Photon-Flooded Single-Photon 3D Cameras

TL;DR

This paper determines the optimal photon flux for SPAD-based LiDAR to maximize depth accuracy under varying ambient light, proposing an adaptive attenuation method validated through simulations and hardware experiments.

Contribution

It derives a closed-form expression for the optimal photon flux in SPAD LiDAR systems and introduces an adaptive approach to achieve it in real-world conditions.

Findings

Optimal flux is quasi-depth-invariant and depends on ambient light.

Adaptive attenuation improves depth accuracy across illumination conditions.

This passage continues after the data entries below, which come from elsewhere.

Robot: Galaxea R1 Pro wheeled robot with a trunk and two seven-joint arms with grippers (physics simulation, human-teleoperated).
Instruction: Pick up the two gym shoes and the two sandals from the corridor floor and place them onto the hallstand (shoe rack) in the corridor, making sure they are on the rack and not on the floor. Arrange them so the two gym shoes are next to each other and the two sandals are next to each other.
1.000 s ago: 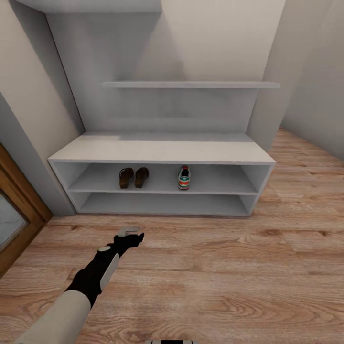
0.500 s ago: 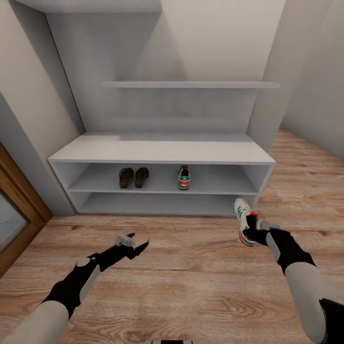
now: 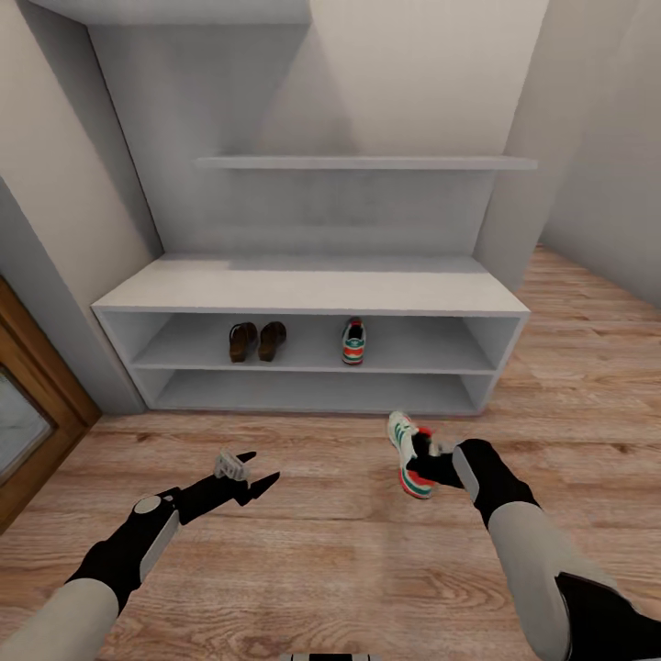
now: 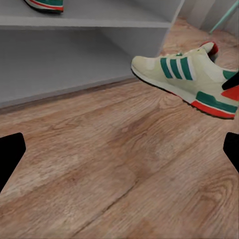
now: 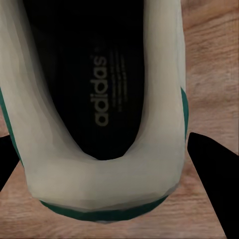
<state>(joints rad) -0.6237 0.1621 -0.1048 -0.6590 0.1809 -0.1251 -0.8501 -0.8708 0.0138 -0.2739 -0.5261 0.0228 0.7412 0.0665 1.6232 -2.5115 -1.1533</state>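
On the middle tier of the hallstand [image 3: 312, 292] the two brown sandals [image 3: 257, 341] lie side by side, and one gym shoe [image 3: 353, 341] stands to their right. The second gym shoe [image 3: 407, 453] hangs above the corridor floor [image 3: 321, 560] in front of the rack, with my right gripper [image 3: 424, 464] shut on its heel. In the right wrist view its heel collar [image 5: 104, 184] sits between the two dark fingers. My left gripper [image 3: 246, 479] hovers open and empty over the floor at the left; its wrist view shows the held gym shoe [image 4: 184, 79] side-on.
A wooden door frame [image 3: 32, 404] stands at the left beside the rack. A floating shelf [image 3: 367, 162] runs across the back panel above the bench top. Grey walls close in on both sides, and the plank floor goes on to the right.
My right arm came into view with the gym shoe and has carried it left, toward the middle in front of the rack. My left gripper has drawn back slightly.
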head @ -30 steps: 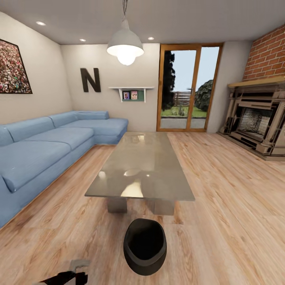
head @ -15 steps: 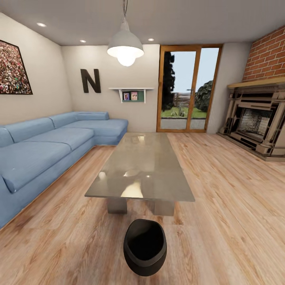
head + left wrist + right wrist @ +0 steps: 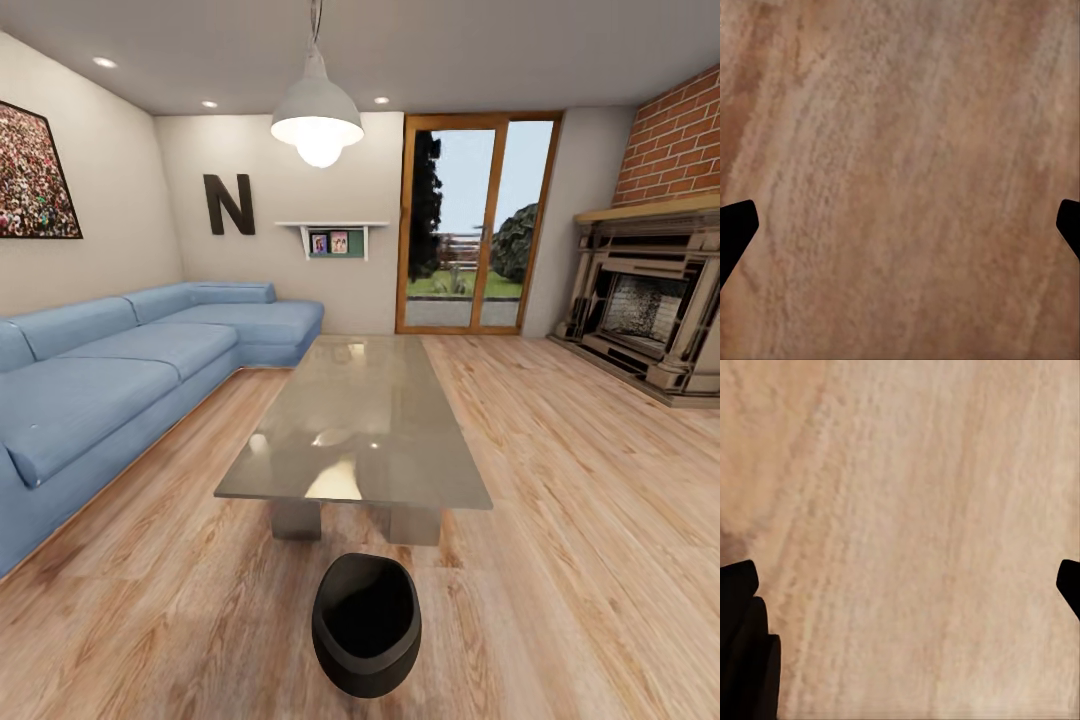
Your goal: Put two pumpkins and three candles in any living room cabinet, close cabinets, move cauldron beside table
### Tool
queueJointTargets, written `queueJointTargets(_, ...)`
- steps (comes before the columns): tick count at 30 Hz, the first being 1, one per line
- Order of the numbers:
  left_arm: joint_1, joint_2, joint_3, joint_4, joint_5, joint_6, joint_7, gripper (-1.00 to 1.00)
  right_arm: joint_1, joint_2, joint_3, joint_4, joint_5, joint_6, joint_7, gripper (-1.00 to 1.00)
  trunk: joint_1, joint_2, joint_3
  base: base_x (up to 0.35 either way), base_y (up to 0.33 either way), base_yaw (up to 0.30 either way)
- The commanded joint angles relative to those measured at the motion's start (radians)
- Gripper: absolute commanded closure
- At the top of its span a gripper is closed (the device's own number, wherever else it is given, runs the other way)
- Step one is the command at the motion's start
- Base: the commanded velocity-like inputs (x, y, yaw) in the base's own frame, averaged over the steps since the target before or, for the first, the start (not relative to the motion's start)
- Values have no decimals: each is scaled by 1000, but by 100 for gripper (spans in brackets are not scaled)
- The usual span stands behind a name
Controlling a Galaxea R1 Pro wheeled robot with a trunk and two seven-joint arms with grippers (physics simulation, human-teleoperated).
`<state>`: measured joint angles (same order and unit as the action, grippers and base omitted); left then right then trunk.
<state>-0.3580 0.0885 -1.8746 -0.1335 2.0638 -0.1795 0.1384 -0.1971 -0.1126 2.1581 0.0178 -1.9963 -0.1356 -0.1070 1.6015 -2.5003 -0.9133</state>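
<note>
my glossy black round-bellied cauldron (image 3: 366,625) sits just beside the low glossy grey coffee table (image 3: 357,420). both my jaws hang spread over plank floor (image 3: 580,500). next, i judge, checking cabinets.

The floor (image 3: 580,520) is light wood plank. On it stands the table (image 3: 360,420), low, with a glossy grey top and blocky legs, nothing lying on its top. Just in front of the table's near end the cauldron (image 3: 366,622) sits on the floor, close to the table but apart from it. Left of the table the sofa (image 3: 120,370) rests on the floor; right of the table, against the wall, stands the fireplace (image 3: 650,320).
</note>
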Motion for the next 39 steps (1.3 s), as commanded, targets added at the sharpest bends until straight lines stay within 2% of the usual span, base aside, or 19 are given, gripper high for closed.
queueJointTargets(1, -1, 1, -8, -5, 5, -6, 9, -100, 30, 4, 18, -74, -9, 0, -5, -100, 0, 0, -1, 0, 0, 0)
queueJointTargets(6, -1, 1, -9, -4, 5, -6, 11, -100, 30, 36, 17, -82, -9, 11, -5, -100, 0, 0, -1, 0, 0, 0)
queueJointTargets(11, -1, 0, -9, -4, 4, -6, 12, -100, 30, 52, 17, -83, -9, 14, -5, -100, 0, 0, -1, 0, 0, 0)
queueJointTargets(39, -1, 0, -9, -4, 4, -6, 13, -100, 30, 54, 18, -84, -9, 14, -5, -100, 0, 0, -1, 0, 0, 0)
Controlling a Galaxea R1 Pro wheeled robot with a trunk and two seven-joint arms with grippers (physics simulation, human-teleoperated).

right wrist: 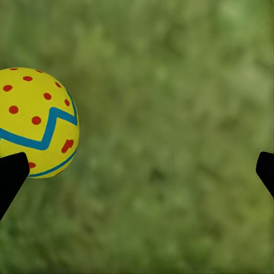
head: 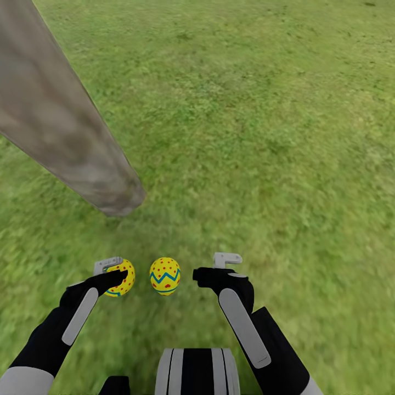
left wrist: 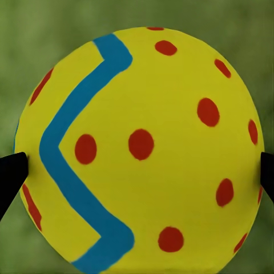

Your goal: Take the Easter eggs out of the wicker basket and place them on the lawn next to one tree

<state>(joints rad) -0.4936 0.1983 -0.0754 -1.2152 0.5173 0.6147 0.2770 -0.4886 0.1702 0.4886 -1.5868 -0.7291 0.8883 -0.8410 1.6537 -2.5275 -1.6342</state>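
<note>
Two eggs (head: 165,275) — one in left hand (head: 112,272); one tree (head: 66,131).

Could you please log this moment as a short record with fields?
place: lawn beside the tree
left pincer: closed on an egg, fingertips at both sides of it
right pincer: open, nothing between the fingers, above grass
second egg: on the grass between the two pincers, near the trunk's base
third egg: cannot tell where
basket: cannot tell where
</note>
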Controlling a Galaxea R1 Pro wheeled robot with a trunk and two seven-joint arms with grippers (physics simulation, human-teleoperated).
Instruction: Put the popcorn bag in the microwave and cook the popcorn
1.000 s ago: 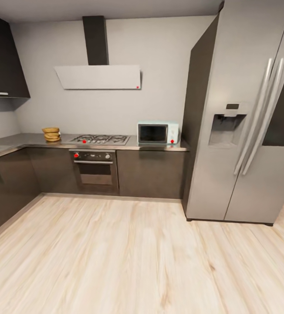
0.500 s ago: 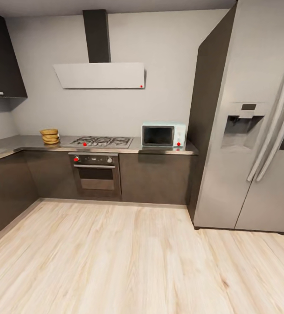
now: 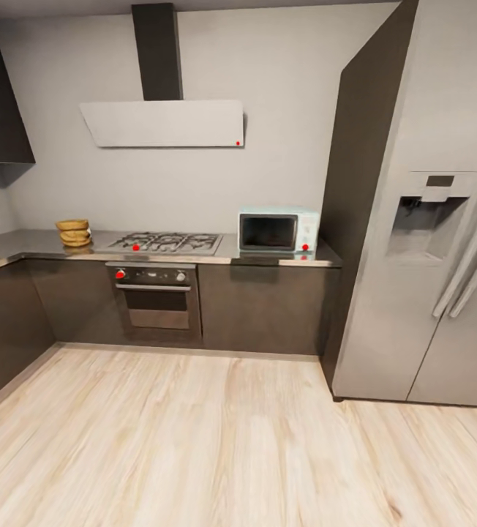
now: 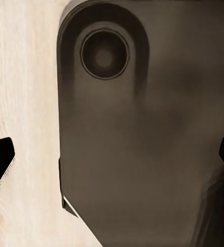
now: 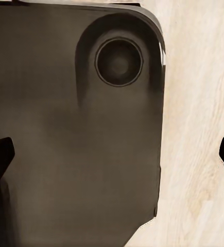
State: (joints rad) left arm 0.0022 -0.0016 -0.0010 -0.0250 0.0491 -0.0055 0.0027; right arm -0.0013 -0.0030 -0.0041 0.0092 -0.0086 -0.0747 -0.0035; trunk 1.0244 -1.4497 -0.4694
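Tan against grey steel, the popcorn bag [image 3: 73, 233] sits on the countertop [image 3: 19, 245] well left of the microwave [image 3: 278, 231], so the base should roll toward that corner squarely, both grippers' fingers spread wide and empty over the robot's base.

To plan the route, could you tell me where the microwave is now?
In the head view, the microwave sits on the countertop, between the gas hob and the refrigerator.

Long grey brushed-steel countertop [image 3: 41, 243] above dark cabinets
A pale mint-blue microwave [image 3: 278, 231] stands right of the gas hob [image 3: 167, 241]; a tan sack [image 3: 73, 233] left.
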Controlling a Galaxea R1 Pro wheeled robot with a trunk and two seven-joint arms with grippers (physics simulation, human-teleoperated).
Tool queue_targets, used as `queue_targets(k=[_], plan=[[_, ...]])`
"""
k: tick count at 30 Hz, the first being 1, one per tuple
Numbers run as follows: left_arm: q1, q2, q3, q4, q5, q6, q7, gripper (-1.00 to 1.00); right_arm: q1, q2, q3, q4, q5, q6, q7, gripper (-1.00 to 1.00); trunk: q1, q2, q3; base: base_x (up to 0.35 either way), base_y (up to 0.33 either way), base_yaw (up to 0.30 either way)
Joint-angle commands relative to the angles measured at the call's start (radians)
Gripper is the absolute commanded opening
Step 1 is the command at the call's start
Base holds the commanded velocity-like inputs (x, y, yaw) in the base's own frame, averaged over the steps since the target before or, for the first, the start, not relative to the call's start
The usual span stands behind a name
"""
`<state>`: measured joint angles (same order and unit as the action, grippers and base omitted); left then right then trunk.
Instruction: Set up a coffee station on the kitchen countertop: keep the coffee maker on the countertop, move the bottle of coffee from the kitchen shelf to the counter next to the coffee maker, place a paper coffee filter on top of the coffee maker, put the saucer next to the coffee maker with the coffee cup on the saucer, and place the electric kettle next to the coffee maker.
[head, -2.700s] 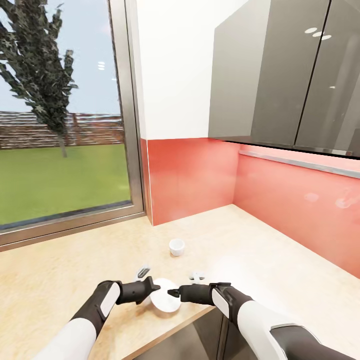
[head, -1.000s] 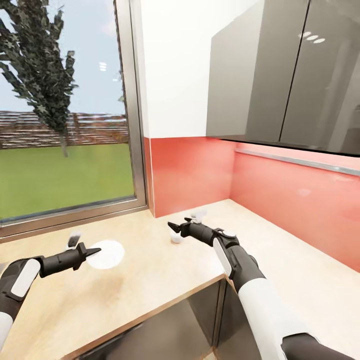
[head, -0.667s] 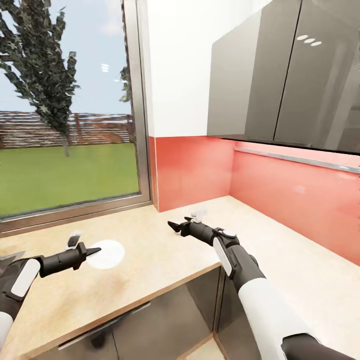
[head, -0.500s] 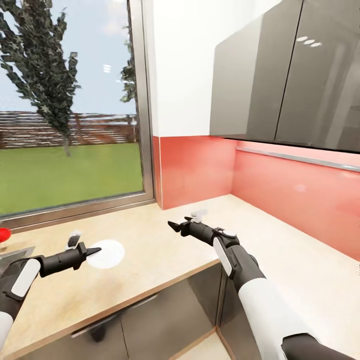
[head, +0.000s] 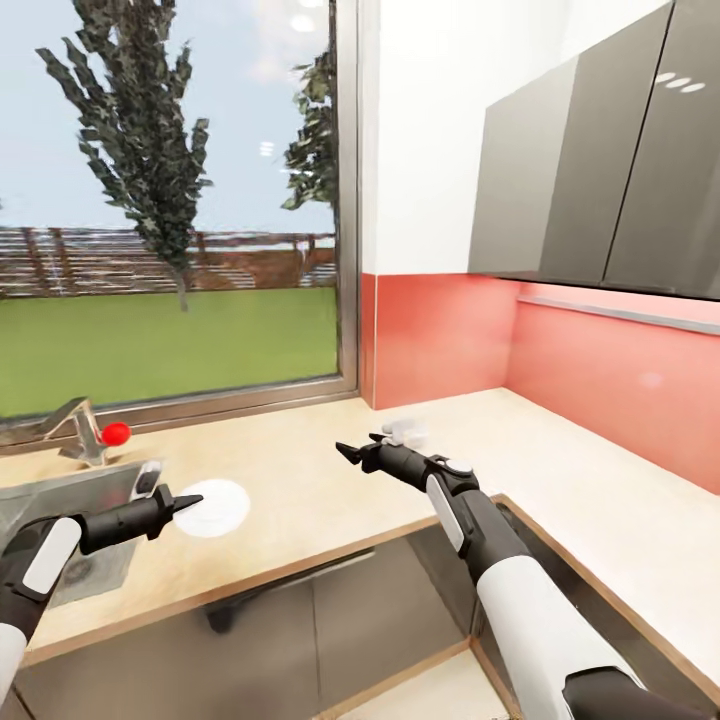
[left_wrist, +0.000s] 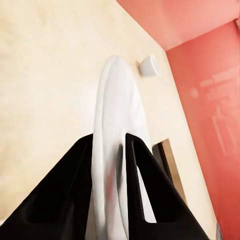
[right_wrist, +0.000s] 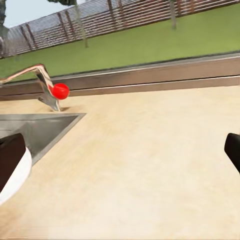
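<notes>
My left gripper (head: 188, 500) is shut on the rim of the saucer (head: 215, 508), a flat white plate held just above the kitchen countertop (head: 300, 480) beside the sink. In the left wrist view the saucer (left_wrist: 117, 125) stands edge-on between the two black fingers (left_wrist: 75, 190). The coffee cup (left_wrist: 148, 65) sits on the countertop near the red wall. My right gripper (head: 370, 445) hovers over the countertop, open and empty. In the right wrist view its fingers (right_wrist: 10, 160) are spread wide to the frame edges.
A steel sink (head: 60, 495) with a faucet and red knob (head: 115, 433) lies at the left. A large window (head: 170, 200) runs behind it. A red backsplash (head: 440, 335) and grey wall cabinets (head: 600, 170) line the corner. Grey drawer fronts (head: 300, 620) sit below the counter.
The left gripper lifted the saucer from the front edge and carried it left. The right arm reached forward. In the last second the view swung, bringing the sink and faucet in.
</notes>
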<state>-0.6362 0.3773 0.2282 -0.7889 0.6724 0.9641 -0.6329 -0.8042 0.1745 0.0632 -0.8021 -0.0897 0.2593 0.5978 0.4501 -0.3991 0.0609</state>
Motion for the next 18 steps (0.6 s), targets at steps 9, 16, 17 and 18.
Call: queue_targets(k=[9, 16, 17, 18], plan=[[0.000, -0.002, 0.002, 0.000, -0.004, 0.004, -0.004, -1.00, 0.000, 0.000, 0.000, -0.001, -0.009, 0.009, 0.040, 1.00, 0.000, -0.001, 0.007, -0.326, 0.027, 0.214], [0.000, 0.000, 0.002, 0.000, -0.005, 0.004, -0.005, -1.00, 0.000, 0.000, 0.001, -0.001, -0.008, 0.009, 0.042, 1.00, 0.000, -0.001, 0.007, -0.335, 0.000, 0.011], [0.000, 0.000, 0.002, 0.000, -0.005, 0.004, -0.005, -1.00, 0.000, 0.000, 0.001, 0.000, -0.008, 0.008, 0.042, 1.00, 0.000, -0.001, 0.007, -0.335, 0.000, 0.001], [0.000, 0.000, 0.002, 0.000, -0.005, 0.004, -0.005, -1.00, 0.000, 0.000, 0.001, 0.000, -0.007, 0.008, 0.042, 1.00, 0.000, -0.001, 0.007, -0.335, 0.000, 0.000]])
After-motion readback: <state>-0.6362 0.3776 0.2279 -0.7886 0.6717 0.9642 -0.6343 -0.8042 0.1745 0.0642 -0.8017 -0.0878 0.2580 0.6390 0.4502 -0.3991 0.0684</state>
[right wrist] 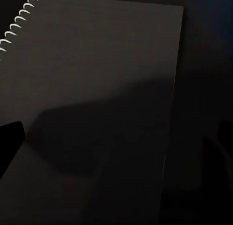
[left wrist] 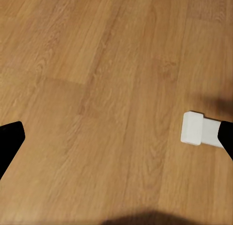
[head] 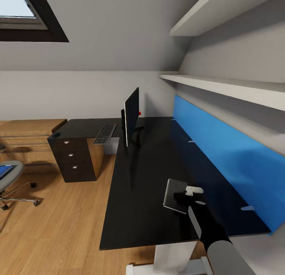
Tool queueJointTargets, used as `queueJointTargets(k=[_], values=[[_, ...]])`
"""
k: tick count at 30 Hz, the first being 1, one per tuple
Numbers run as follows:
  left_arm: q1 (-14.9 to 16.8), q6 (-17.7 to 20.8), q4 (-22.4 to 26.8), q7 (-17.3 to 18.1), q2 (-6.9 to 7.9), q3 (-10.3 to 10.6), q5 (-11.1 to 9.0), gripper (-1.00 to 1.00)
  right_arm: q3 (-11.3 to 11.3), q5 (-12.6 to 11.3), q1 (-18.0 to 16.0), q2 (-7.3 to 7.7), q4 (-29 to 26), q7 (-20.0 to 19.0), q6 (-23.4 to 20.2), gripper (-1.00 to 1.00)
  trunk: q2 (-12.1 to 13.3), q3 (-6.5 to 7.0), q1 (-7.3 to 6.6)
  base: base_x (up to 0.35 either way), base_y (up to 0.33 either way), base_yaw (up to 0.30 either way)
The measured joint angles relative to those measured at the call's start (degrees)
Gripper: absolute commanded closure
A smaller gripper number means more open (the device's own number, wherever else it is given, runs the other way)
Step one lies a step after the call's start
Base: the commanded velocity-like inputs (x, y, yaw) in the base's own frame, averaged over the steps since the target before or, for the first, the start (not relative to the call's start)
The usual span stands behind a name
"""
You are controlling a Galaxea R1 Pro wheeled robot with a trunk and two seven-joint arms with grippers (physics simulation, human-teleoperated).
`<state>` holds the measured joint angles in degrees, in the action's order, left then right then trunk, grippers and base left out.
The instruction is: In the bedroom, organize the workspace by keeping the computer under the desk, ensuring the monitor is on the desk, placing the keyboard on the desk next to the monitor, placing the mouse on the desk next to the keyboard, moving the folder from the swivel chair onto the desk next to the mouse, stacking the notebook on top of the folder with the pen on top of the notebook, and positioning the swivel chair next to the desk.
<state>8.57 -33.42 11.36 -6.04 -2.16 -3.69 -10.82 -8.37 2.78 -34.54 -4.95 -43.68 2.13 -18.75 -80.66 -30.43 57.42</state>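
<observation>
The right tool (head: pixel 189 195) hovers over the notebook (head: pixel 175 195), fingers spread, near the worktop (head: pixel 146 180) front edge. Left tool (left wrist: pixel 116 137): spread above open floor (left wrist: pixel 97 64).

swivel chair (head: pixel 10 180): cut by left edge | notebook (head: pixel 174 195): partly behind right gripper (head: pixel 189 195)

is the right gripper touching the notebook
Cannot tell. In the head view the right gripper overlaps the notebook; no view shows contact or gap plainly.
</observation>
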Motion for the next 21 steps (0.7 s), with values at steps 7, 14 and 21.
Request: queueJointTargets(k=[7, 14, 21], values=[[0.0, 0.0, 0.0, 0.0, 0.0, 0.0, 0.0, -1.0, 0.0, 0.0, 0.0, 0.0, 0.0, 0.0, 0.0, -1.0, 0.0, 0.0, 0.0, -0.001, 0.0, 0.0], [0.0, 0.0, 0.0, 0.0, 0.0, 0.0, 0.0, -1.0, 0.0, 0.0, 0.0, 0.0, 0.0, 0.0, 0.0, -1.0, 0.0, 0.0, 0.0, 0.0, 0.0, 0.0], [0.0, 0.0, 0.0, 0.0, 0.0, 0.0, 0.0, -1.0, 0.0, -0.1, 0.0, 0.0, 0.0, 0.0, -0.1, -1.0, 0.0, 0.0, 0.0, 0.0, 0.0, 0.0]])
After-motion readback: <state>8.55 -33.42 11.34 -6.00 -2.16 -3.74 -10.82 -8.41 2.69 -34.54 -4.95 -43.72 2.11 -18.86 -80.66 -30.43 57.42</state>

The proposed method is validated with simulations and hardware tests.

Abstract

Single photon avalanche diodes (SPADs) are starting to play a pivotal role in the development of photon-efficient, long-range LiDAR systems. However, due to non-linearities in their image formation model, a high photon flux (e.g., due to strong sunlight) leads to distortion of the incident temporal waveform, and potentially, large depth errors. Operating SPADs in low flux regimes can mitigate these distortions, but, often requires attenuating the signal and thus, results in low signal-to-noise ratio. In this paper, we address the following basic question: what is the optimal photon flux that a SPAD-based LiDAR should be operated in? We derive a closed form expression for the optimal flux, which is quasi-depth-invariant, and depends on the ambient light strength. The optimal flux is lower than what a SPAD typically measures in real world scenarios, but surprisingly, considerably higher than what is conventionally suggested for avoiding distortions. We propose a simple, adaptive approach for achieving the optimal flux by attenuating incident flux based on an estimate of ambient light strength. Using extensive simulations and a hardware prototype, we show that the optimal flux criterion holds for several depth estimators, under a wide range of illumination conditions.